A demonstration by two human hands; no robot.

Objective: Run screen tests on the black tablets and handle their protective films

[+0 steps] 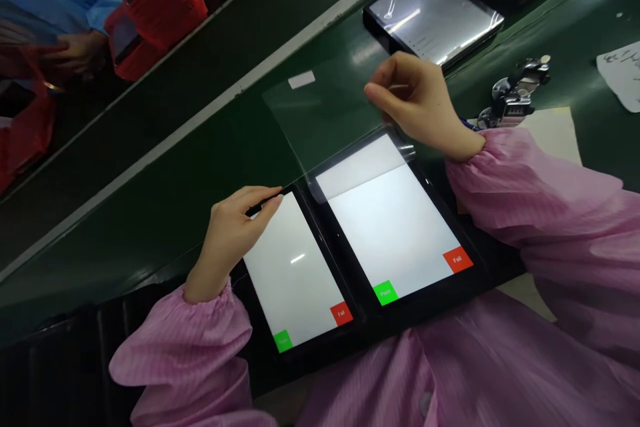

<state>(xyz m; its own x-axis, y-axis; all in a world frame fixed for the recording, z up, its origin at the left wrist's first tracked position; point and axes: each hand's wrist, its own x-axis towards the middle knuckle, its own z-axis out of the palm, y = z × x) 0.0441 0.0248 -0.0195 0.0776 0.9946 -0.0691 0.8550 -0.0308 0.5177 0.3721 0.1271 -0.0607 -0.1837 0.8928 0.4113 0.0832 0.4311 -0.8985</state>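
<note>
Two tablets lie side by side in front of me, both with bright white screens, a green "Pass" box and a red "Fail" box. My left hand (235, 233) is at the top edge of the left tablet (300, 267), thumb and fingers closed around its dark border. Above the right tablet (395, 227), my right hand (417, 97) is raised with thumb and fingertips pinched together on a clear film (320, 113). This film carries a small white label (301, 80) and slants down over the upper part of the right screen. The exact grip at its edge is hard to see.
More tablets (435, 13) rest at the far right of the green bench. A metal tool or stamp (515, 93) lies near a cream sheet (555, 137) and a white paper (623, 73). Across a ledge, a person in blue handles red sleeves; red-wrapped stacks (165, 0) stand there.
</note>
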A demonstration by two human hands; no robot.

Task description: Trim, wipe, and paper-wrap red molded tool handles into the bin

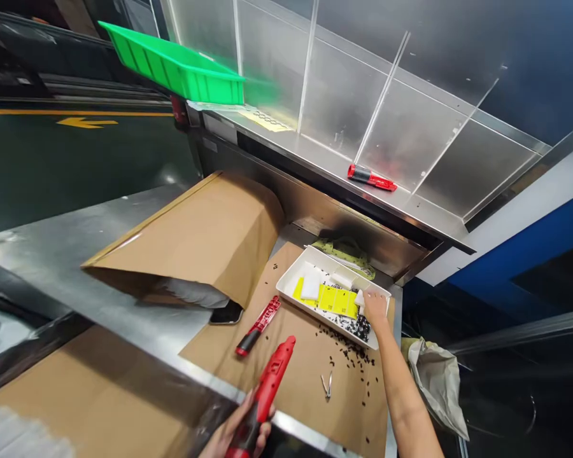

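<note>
Beneath the right hand (pixel 375 310), curled at a corner of the white plastic tray (pixel 310 259), pinching or not unclear, black granules (pixel 348 356) dot a cardboard sheet (pixel 348 413) laid to catch them, while the left hand (pixel 236 434) grips a red power tool (pixel 267 388) in its fist.

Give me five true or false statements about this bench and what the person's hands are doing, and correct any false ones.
1. The left hand grips a red handheld tool. True.
2. The right hand is at a corner of the white plastic tray. True.
3. The green plastic tray lies on the cardboard sheet. False: it is up at the left end of the steel shelf.
4. The small metal hand tool is inside the white plastic tray. False: it lies on the cardboard sheet, in front of the tray.
5. Small black pieces are scattered on the cardboard sheet beside the tray. True.
</note>
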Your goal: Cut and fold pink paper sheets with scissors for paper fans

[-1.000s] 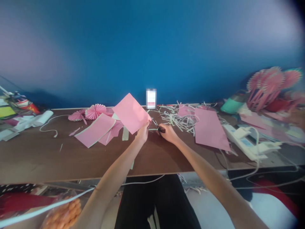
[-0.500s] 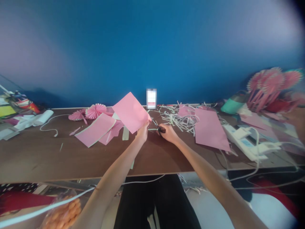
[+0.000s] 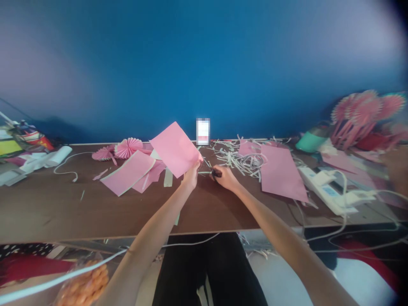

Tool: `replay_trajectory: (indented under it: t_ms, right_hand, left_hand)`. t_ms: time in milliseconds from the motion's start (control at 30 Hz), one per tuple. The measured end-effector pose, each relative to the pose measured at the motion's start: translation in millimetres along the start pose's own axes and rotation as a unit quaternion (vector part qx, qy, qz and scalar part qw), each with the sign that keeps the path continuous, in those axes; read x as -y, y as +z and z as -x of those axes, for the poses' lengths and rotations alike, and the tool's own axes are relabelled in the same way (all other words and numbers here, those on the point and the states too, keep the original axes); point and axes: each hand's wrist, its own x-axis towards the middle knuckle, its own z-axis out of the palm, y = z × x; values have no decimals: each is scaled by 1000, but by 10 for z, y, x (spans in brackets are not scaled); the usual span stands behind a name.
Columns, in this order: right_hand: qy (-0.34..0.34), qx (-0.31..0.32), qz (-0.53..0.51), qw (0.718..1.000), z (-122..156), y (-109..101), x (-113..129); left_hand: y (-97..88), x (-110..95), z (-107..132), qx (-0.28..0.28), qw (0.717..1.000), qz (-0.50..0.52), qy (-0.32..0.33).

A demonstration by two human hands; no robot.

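Observation:
My left hand (image 3: 191,175) grips a sheet of pink paper (image 3: 176,149) by its lower right corner, and the sheet is tilted up off the table. Just to the right, my right hand (image 3: 225,177) is closed around the dark handles of a pair of scissors (image 3: 216,172). The scissor blades point up and left toward the held corner; whether they touch the paper is too small to tell. Pale paper strips (image 3: 244,161) lie heaped behind my right hand. Left of the held sheet are more pink sheets (image 3: 129,173) with pale edges.
Pink folded paper fans (image 3: 128,148) lie at back left. A large pink sheet (image 3: 282,172) and a white power strip (image 3: 328,190) with cables are on the right, with more fans (image 3: 363,111) behind. A phone-like blurred screen (image 3: 203,131) stands against the blue wall.
Both hands, the pink paper and the scissors hold nearly the same position. At the far right edge, a blurred brownish shape now shows beside the pink papers.

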Motion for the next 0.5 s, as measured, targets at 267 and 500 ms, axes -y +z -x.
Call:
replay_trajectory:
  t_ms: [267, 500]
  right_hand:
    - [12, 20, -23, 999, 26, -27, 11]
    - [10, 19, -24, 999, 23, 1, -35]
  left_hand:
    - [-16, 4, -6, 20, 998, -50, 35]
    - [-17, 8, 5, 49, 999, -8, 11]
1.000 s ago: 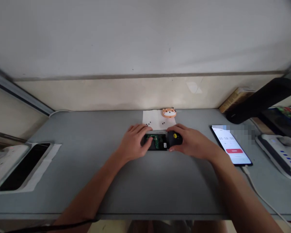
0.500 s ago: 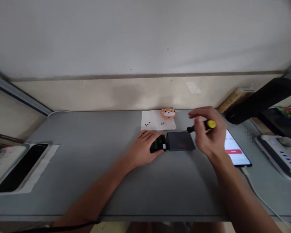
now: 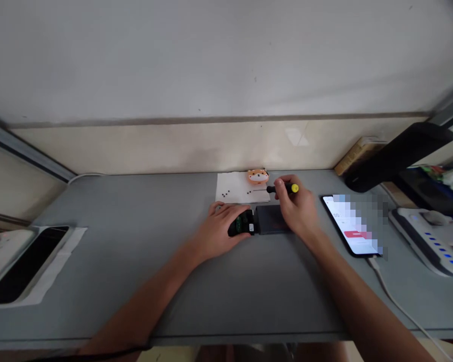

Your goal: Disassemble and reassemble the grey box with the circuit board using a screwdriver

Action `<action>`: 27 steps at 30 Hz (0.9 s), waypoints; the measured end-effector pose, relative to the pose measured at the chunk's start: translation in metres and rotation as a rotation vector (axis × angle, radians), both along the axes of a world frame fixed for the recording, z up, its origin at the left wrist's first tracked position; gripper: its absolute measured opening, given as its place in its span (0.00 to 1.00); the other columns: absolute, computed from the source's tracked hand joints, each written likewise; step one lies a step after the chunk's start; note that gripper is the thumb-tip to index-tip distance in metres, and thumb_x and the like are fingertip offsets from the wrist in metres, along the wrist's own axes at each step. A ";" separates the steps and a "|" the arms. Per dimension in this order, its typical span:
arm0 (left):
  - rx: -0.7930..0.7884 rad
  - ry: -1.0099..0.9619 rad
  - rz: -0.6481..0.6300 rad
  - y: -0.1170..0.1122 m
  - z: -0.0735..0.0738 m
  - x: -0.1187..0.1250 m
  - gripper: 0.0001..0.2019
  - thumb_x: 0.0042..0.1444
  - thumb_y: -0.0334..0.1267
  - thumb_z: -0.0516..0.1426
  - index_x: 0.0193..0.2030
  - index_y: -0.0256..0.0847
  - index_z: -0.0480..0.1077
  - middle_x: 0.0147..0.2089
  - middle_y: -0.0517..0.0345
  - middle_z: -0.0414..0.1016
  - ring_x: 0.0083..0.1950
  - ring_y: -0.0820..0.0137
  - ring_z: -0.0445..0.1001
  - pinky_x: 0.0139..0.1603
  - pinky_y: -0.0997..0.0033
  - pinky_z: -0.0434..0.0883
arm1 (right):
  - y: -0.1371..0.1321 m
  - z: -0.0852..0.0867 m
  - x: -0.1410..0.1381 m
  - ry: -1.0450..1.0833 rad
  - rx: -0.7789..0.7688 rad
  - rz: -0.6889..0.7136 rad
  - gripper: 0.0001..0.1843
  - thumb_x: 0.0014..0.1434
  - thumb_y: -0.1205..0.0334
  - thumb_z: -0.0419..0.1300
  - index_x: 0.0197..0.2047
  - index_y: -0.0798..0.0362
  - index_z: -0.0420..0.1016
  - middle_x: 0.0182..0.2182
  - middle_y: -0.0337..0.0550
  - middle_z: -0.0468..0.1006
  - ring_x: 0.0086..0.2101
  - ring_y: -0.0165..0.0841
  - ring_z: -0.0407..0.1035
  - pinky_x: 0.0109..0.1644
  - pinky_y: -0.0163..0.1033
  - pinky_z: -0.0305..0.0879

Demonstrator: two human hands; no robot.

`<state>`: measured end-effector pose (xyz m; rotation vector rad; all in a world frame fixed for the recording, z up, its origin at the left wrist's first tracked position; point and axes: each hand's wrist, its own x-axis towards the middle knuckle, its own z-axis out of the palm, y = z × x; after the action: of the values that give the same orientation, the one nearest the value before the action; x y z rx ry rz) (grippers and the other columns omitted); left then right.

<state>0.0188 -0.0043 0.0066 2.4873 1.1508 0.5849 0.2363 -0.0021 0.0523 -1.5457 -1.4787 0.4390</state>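
My left hand (image 3: 222, 226) lies curled over the left end of a small black device (image 3: 244, 224) with a green circuit board showing. A dark grey flat cover (image 3: 271, 219) lies just to the right of it. My right hand (image 3: 299, 208) is closed around a black screwdriver with a yellow end (image 3: 284, 188), held above the cover's far edge. Beyond it, a white paper sheet (image 3: 234, 187) carries several tiny black screws (image 3: 224, 193) and an orange animal-shaped figure (image 3: 258, 176).
A lit phone (image 3: 353, 229) with a white cable lies to the right on the grey desk (image 3: 136, 241). A white power strip (image 3: 430, 236) and a black lamp head (image 3: 396, 156) stand far right. Another dark phone (image 3: 26, 261) rests on white paper at the left edge.
My right hand lifted off the device with the screwdriver, swung right, then came back left toward the paper. The grey cover now lies beside the device. My left hand stayed on it.
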 end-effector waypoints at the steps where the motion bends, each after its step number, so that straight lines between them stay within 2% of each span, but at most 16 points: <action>1: -0.003 0.005 0.002 0.000 0.000 0.000 0.27 0.61 0.41 0.65 0.65 0.47 0.64 0.63 0.50 0.75 0.64 0.57 0.73 0.72 0.50 0.58 | 0.000 0.000 -0.001 -0.005 -0.010 0.005 0.30 0.65 0.32 0.50 0.40 0.51 0.74 0.24 0.42 0.78 0.23 0.34 0.68 0.29 0.38 0.58; 9: 0.008 -0.013 -0.004 -0.004 0.004 -0.002 0.32 0.62 0.41 0.62 0.70 0.47 0.58 0.64 0.49 0.74 0.65 0.54 0.71 0.72 0.47 0.58 | 0.000 -0.005 -0.004 -0.011 -0.030 0.026 0.29 0.64 0.32 0.50 0.41 0.50 0.74 0.27 0.44 0.80 0.26 0.36 0.71 0.31 0.38 0.59; 17: 0.040 -0.023 -0.014 -0.005 0.002 -0.003 0.31 0.62 0.39 0.61 0.71 0.47 0.57 0.63 0.49 0.75 0.65 0.54 0.71 0.71 0.46 0.59 | 0.000 -0.003 0.002 0.035 0.041 -0.001 0.28 0.66 0.34 0.51 0.39 0.51 0.73 0.22 0.39 0.76 0.21 0.31 0.65 0.27 0.37 0.56; 22: 0.041 -0.013 -0.006 -0.004 0.002 -0.002 0.30 0.62 0.39 0.61 0.70 0.46 0.59 0.62 0.49 0.75 0.63 0.54 0.72 0.71 0.46 0.60 | 0.002 -0.001 0.004 0.144 0.093 -0.027 0.27 0.66 0.34 0.52 0.37 0.51 0.72 0.22 0.37 0.75 0.23 0.31 0.68 0.28 0.36 0.59; 27: 0.052 -0.010 -0.010 -0.004 0.001 -0.003 0.26 0.62 0.38 0.62 0.65 0.45 0.62 0.60 0.49 0.76 0.61 0.55 0.74 0.70 0.46 0.61 | 0.001 0.001 0.004 0.239 0.129 -0.083 0.29 0.65 0.33 0.52 0.33 0.51 0.72 0.18 0.34 0.69 0.20 0.28 0.64 0.25 0.35 0.56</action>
<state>0.0162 -0.0082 0.0076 2.5293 1.1326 0.6322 0.2401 -0.0009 0.0537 -1.3957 -1.2303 0.4540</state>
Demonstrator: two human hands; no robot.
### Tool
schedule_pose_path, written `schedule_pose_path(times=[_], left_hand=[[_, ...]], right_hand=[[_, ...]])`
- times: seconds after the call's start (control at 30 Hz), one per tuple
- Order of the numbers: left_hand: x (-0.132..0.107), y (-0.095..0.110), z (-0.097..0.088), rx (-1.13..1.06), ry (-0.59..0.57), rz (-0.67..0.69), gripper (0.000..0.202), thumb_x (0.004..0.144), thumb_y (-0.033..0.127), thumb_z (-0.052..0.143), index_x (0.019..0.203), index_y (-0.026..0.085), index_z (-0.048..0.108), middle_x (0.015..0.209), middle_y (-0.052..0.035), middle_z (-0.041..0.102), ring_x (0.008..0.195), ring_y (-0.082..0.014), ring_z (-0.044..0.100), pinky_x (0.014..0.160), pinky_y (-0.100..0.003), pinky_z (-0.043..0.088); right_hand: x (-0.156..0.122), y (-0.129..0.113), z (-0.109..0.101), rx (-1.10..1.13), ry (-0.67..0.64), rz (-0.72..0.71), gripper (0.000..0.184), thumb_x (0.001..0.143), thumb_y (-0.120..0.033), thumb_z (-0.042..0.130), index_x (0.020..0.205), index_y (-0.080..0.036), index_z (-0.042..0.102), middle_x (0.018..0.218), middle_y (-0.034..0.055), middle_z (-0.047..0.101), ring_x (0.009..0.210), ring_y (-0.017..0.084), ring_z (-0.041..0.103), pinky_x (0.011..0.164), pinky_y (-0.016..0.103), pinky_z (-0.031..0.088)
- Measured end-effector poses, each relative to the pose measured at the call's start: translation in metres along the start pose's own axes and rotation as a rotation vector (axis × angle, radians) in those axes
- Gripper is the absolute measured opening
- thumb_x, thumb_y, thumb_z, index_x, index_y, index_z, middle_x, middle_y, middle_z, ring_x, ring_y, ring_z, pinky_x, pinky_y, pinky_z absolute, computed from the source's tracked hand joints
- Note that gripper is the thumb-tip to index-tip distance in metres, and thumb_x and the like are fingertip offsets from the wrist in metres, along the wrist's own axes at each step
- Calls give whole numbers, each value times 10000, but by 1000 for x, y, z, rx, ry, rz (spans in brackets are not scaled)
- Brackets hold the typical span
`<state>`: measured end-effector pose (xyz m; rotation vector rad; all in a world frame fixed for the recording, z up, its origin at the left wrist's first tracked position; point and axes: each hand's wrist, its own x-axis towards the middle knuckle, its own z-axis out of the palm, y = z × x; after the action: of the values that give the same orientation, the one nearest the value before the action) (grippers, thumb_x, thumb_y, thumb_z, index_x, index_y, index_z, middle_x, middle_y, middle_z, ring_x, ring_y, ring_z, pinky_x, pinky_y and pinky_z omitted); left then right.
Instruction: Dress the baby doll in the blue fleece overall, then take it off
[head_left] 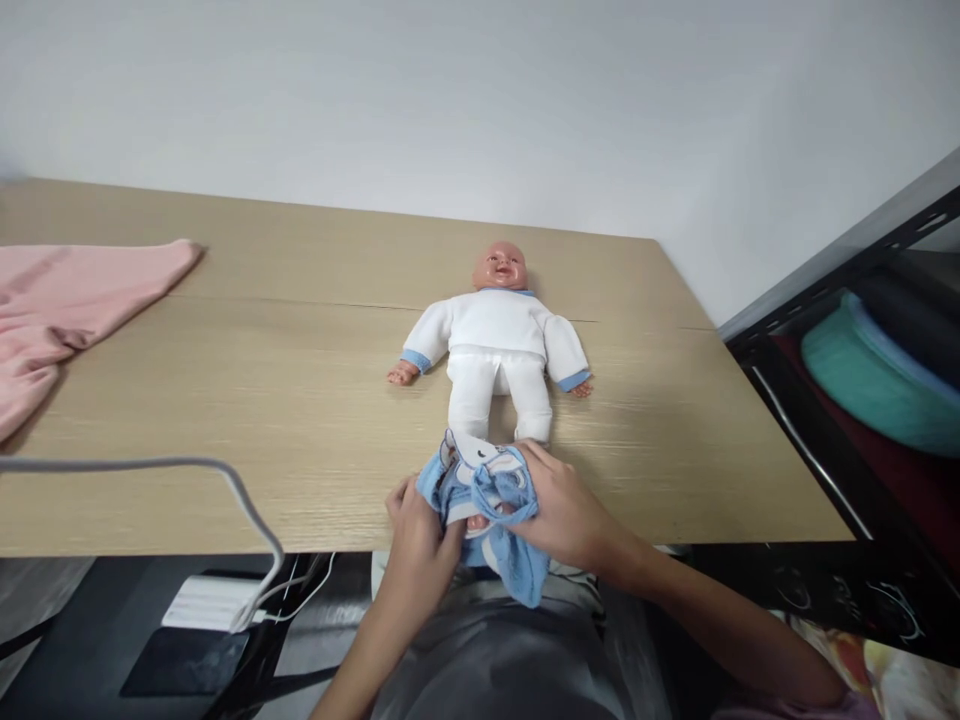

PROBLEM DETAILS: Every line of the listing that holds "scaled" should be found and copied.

EXERCISE RESULT:
Tool: `replay_trajectory: (indented under it: t_ms, right_hand, left_hand)`. t_ms: time in milliseconds from the motion's start (control at 30 Hz), one per tuple. The measured end-effector pose, each relative to the pose measured at the motion's start: translation in millimetres along the start pose's own axes and rotation as a unit quaternion (vector part qx, qy, qz and scalar part qw), each with the sign that keeps the path continuous, in those axes; read x as -y, y as +z and z as -x of those axes, for the poses' lengths and rotations alike, and the tool's own axes are relabelled in the same way (all other words and numbers here, those on the point and the states too, keep the original axes); point and axes: each hand's wrist, its own x-axis towards the middle knuckle, its own z-axis out of the palm, y = z × x; values have no decimals: each is scaled by 1000, but by 10 for z, y, x (spans in brackets are not scaled); the usual span stands behind a name.
- Calls give whole numbers, each value times 10000, but by 1000 for x, y, z, rx, ry, rz (spans in brackets are not scaled)

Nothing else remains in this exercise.